Wild Mother Apples of Tian Shan
1.
It’s hard to know which story to tell
but easier now to guess
which story will tell us
Once apples were forbidden fruit because
the Latin nouns malum/malum were written
the same, but one meant evil
the other apple: life/oblivion
Now everything is hot ocean
rising among the breathless, tear gas
and virus shivering above
the gorged and starving
2.
Nikolai Vavilov’s family knew the gaunt aunt
of famine. He grew consumed with seeds
and craving, peeled away
in delicate curls their genetic passions
He found the ancient mother of apples
in Tian Shan, in Kazakhstan: honey-! hazelnut-!
and licorice-flavored apples
amid hoary spruce and wild bear —
it was worth his life
to collect and save their seeds,
these food-of-the-dead and living
birthers of heroes and sagas
He built in Leningrad a great collection
guarded during the war, never breached
though nine died of starvation keeping watch
3.
We know so little yet
even the checkered beetle and common moth
witness and unraise what we have wrought.
Our atoms, our concrete vaults dissolve
with the settling of fog
in a hemlock-scented night
Morning arrives and tadpoles wriggle free
from their jelly; salmon rise to swallow
the wisdom of the world.
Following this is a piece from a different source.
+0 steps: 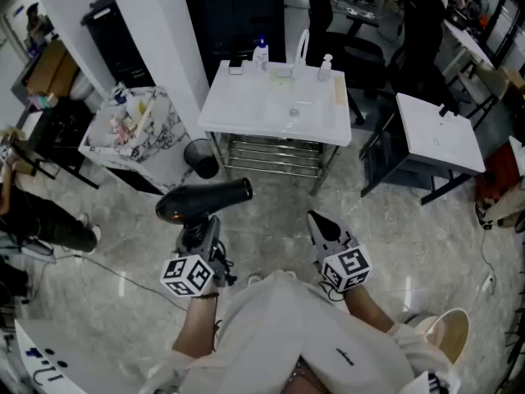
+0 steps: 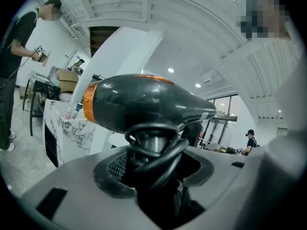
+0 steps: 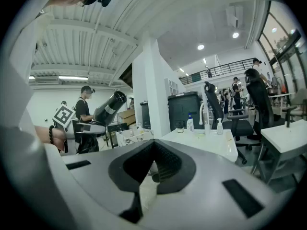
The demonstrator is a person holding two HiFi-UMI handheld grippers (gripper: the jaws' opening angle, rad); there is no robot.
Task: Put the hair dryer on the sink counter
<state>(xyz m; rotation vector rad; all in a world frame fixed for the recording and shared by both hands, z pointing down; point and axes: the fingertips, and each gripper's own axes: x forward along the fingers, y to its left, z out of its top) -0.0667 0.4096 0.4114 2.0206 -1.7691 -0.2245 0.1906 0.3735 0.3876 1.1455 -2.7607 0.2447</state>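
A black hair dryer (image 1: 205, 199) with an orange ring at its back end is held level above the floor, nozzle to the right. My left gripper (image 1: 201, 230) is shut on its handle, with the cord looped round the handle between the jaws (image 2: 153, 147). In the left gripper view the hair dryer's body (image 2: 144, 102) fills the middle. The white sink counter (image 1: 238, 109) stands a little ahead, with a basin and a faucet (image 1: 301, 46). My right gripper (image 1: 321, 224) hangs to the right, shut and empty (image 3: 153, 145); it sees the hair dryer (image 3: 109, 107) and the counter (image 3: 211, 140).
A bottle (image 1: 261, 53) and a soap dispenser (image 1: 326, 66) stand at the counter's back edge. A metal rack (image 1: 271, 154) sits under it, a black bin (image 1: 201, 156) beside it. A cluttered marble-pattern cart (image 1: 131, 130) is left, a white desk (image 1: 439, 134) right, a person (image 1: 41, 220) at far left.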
We will learn,
who choose no other course
The Nazis distrusted Nikolai’s
aptitude for following, bearlike, the call
of the untamed mothers of apples —
so they starved him to death in prison
His shade and others pour spirit
libations in the weeds for all of us
while apples grow wilder in Tian Shan
and blue ghost fireflies settle low
in the hollows of these mountains
* * *
Nikolai Vavolov (1887-1943) was a Russian botanist and geneticist who studied genetic erosion, and believed crop diversity was essential to life on earth. He created the world’s largest collection of plant seeds, and helped preserve and protect them through the 28-month long siege of Leningrad. Vavilov’s expeditions for plant and seed collection covered more than 50 countries. In the wild forests of Tian Shan, Kazakhstan, Malus sieversii — the genetic “mother” apples of most of the fruit we eat today — still grow.